Applying Self-Supervised Contrastive Learning On Various Applications

Computer vision applications can be considered as endless journey. Human brain can analyze a lot of information from the environment around us, while it needs huge effort to make it for machines. As it is not very efficient to create 1 giant model for everything, developing techniques to create domain specific model becomes an urgent topic.

Why Contrastive Learning?

Main problems of creating new application specific model are availability of precise data. We can find data which is unlabelled but it does not let us to fully focus on model development. That is why, it is fundamental rule of every data science project that data is most important aspect. However, there are some ways which can diminish annotation time of the images.

Unsupervised Contrastive learning is an approach to increase the efficiency in case of inaccurate or absence of data. We are talking about SimCLR paper or Simple Framework for Contrastive learning of Visual Representations [https://arxiv.org/pdf/2002.05709.pdf] by Google Research. The 3-stage framework enables us to improve any application with less number of manual annotation.

Figure 1. Overall view of SimCLR Framework

How it Works?

Main aim of this work is to use large amount of unlabelled images from the domain that we want to build application to make robust feature extractor. This happens in first step but how?

1. Images are taken in batch size of mininum of 128.

2. Each image is augmented and 4, 8, 16 different versions of the same data are created (Cropping, Resizing, Color Jitter and etc.). Labels are defined if the augmentation is coming from the same source or not.

3. Images are fed through feature extractor and MLP layers. Results of MLP should be closer for the same sources while far away for different sources.

This 1st step is domain specific due to the fact that feature extractor is forced to generate efficient features to distinguish among the different sources.
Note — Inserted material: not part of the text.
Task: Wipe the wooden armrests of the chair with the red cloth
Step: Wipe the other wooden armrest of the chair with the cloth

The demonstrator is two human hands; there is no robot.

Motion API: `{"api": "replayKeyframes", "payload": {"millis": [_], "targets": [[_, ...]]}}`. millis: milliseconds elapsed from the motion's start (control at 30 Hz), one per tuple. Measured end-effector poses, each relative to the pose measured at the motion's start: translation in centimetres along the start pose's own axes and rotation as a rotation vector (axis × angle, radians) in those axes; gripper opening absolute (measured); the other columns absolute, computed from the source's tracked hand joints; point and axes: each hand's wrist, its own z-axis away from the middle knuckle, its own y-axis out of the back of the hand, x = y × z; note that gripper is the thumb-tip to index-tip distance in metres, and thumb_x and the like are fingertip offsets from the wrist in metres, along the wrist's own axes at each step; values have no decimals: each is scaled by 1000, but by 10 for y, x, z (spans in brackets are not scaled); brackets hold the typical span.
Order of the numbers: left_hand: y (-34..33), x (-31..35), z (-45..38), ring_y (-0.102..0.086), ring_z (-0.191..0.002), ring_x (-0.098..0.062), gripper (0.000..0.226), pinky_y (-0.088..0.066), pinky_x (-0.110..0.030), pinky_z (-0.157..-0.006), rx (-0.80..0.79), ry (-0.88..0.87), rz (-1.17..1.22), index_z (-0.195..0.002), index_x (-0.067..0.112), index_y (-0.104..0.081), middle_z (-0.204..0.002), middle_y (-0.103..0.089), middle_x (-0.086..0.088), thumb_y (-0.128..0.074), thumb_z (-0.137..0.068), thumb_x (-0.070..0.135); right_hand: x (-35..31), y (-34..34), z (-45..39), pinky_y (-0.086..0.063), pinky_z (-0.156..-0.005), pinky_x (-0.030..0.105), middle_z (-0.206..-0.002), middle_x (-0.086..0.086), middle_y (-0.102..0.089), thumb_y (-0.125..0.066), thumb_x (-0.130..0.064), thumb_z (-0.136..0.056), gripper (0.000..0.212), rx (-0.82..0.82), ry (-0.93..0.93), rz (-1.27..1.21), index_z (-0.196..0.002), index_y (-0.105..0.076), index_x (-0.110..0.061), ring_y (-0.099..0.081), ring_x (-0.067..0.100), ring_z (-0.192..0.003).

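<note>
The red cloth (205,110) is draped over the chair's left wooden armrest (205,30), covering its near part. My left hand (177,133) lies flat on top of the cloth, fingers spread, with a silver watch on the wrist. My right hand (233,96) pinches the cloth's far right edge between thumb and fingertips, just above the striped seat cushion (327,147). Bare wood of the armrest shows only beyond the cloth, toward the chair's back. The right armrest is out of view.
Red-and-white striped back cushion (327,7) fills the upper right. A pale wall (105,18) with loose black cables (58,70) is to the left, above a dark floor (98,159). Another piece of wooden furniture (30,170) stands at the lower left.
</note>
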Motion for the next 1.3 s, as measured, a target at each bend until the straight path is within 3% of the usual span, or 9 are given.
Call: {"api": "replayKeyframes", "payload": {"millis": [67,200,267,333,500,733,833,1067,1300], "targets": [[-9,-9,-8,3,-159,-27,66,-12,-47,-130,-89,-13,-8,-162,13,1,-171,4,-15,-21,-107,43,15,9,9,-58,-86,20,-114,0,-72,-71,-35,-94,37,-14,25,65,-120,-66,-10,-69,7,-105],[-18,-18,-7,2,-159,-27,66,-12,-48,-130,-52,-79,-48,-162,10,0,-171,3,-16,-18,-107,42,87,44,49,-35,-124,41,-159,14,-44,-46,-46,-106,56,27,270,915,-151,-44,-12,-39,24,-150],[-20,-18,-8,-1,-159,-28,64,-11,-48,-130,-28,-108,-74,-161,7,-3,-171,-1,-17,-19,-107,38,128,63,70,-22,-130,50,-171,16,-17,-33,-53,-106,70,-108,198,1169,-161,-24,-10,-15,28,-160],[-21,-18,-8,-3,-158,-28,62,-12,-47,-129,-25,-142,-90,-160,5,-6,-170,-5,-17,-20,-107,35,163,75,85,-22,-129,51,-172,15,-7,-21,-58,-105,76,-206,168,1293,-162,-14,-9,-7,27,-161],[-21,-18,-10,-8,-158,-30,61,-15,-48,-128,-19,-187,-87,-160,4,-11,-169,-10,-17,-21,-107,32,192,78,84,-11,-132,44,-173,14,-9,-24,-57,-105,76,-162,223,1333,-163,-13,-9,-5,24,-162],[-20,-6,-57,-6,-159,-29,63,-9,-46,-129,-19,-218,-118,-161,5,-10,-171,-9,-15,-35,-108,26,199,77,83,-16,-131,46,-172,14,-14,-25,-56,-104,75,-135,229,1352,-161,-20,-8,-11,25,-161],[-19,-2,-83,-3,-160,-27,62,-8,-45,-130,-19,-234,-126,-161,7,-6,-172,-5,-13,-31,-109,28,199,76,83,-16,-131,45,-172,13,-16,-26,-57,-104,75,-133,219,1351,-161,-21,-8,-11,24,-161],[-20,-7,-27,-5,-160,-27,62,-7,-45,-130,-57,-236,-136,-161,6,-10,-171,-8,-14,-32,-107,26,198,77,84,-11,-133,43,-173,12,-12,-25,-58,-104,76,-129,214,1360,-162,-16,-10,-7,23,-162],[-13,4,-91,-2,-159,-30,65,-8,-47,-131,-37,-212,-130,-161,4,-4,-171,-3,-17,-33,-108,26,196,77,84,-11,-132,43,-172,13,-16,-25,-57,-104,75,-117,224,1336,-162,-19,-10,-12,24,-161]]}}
In practice this gave greater efficiency than traditional supervised learning.

2nd Step of SimCLR framework:

1. Feature extractor is taken from the 1st step and gradient calculation is frozen.

2. MLP layer has been removed and replaced by task specific classification layer.

3. Supervised learning technique is used with less number of labels to give task specific capability.

In paper of SimCLR it is proved that this way of training outperformed many benchmark trainings using ImageNet on ResNet and Wide ResNet models. To increase the performance more, 3rd step is promoted to either keep the same model architecture to increase the performance or decrease the model complexity to keep the same performance or diminish accuracy loss.

Figure 2. Accuracy comparison with 2020 benchmarks. Source: SimCLR paper

Note: Making knowledge distillation on for the same architectures can seem meaningless while it has crucial benefit. It adds natural regularization for the errors that teacher model makes during prediction. Eventually it increases the performance on the same architecture.

3rd step is done with these procedures:

1. We take trained model from the second stage and freeze the gradient calculation.

2. Create either the same or smaller architecture model with random weights.

3. Give the same input to both models. Output from frozen model should be considered as ground truth.

4. Find the loss between ground truth and prediction of new model and update new model.

Advantages:

1. Robust Feature Extraction capability

2. Building the application with less data

3. Outperforming Traditional supervised learning methods.

Disadvantages:

1. High computation requirements

2. It repels features of the same class too. As the Self-Supervised Contrastive learning approach tries to make the features of different images far away, images from the same class will be also away. In some terms, it can decrease the efficiency of the model.

In order to diminish the 2nd disadvantage, the same authors developed Supervised version of Contrastive learning which were based on prototypes [ https://arxiv.org/pdf/2004.11362.pdf ]. In that paper, they use small amount of labels, to make the features of the same images and the same classes very close to each other while other classes are repelled far away.